• [Information shown]
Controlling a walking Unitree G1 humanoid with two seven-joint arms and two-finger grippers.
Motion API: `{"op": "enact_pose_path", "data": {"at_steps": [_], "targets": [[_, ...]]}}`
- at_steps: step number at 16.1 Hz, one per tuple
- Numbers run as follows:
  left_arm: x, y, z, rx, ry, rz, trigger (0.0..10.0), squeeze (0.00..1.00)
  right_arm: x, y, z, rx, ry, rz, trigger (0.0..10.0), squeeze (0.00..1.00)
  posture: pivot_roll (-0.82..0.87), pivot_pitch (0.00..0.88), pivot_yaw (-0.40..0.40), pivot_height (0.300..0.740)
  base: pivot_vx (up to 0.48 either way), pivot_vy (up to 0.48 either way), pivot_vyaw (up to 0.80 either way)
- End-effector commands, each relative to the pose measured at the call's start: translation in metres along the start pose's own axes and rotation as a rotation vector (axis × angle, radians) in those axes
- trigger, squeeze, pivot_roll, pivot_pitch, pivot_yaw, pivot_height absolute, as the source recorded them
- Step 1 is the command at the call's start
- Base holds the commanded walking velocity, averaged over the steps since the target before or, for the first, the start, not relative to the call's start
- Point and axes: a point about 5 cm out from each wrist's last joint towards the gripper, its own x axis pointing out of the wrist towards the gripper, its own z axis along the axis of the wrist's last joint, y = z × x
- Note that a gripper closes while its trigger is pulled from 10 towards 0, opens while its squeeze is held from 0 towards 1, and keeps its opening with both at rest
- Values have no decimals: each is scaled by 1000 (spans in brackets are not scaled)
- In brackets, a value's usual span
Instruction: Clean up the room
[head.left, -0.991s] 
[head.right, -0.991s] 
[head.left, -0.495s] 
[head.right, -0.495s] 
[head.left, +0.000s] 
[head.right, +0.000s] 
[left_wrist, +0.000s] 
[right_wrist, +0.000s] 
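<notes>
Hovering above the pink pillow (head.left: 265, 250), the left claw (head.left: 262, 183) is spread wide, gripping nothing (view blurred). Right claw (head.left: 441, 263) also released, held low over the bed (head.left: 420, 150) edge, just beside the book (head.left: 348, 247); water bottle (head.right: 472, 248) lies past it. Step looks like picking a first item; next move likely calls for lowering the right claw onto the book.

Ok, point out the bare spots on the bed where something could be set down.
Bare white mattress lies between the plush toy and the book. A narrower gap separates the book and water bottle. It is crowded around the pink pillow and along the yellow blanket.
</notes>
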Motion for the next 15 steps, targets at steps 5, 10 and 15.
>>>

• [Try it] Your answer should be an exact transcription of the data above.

• [Solution to this exercise]
Controlling a walking Unitree G1 humanoid with two seven-joint arms and two-finger grippers.
Motion API: `{"op": "enact_pose_path", "data": {"at_steps": [_], "targets": [[_, ...]]}}`
- at_steps: step number at 16.1 Hz, one per tuple
- Numbers run as follows:
  left_arm: x, y, z, rx, ry, rz, trigger (0.0..10.0), squeeze (0.00..1.00)
  right_arm: x, y, z, rx, ry, rz, trigger (0.0..10.0), squeeze (0.00..1.00)
  posture: pivot_roll (-0.82..0.87), pivot_pitch (0.00..0.88), pivot_yaw (-0.40..0.40), pivot_height (0.300..0.740)
  base: pivot_vx (up to 0.48 either way), pivot_vy (up to 0.48 either way), pivot_vyaw (up to 0.80 either way)
- End-effector commands, each relative to the pose measured at the call's start: translation in metres along the start pose's own axes and rotation as a rotation vector (axis × angle, radians) in those axes
- trigger, squeeze, pivot_roll, pivot_pitch, pivot_yaw, pivot_height absolute, as the source recorded them
- Step 1 is the command at the call's start
- Base holds the commanded walking velocity, averaged over the steps since the target before or, for the first, the start, not relative to the call's start
- Point and axes: a point about 5 cm out from each wrist's last joint towards the gripper, its own x axis pointing out of the wrist towards the gripper, its own z axis along the axis of the wrist's last joint, y = z × x
- Note that a gripper closes while its trigger is pulled from 10 towards 0, opens while its squeeze is held from 0 towards 1, and keeps its opening with both at rest
- Values have no decimals: each is scaled by 1000 (spans in brackets are not scaled)
- In brackets, a value's usual span
Instruction: Clean up the room
[head.left, -0.991s] 
[head.right, -0.991s] 
[head.left, -0.495s] 
[head.right, -0.495s] 
[head.left, +0.000s] 
[head.right, +0.000s] 
[left_wrist, +0.000s] 
[right_wrist, +0.000s] 
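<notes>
Hovering above the pink pillow (head.left: 265, 250), the left claw (head.left: 262, 183) is spread wide, gripping nothing (view blurred). Right claw (head.left: 441, 263) also released, held low over the bed (head.left: 420, 150) edge, just beside the book (head.left: 348, 247); water bottle (head.right: 472, 248) lies past it. Step looks like picking a first item; next move likely calls for lowering the right claw onto the book.

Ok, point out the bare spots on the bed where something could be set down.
Bare white mattress lies between the plush toy and the book. A narrower gap separates the book and water bottle. It is crowded around the pink pillow and along the yellow blanket.
</notes>
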Motion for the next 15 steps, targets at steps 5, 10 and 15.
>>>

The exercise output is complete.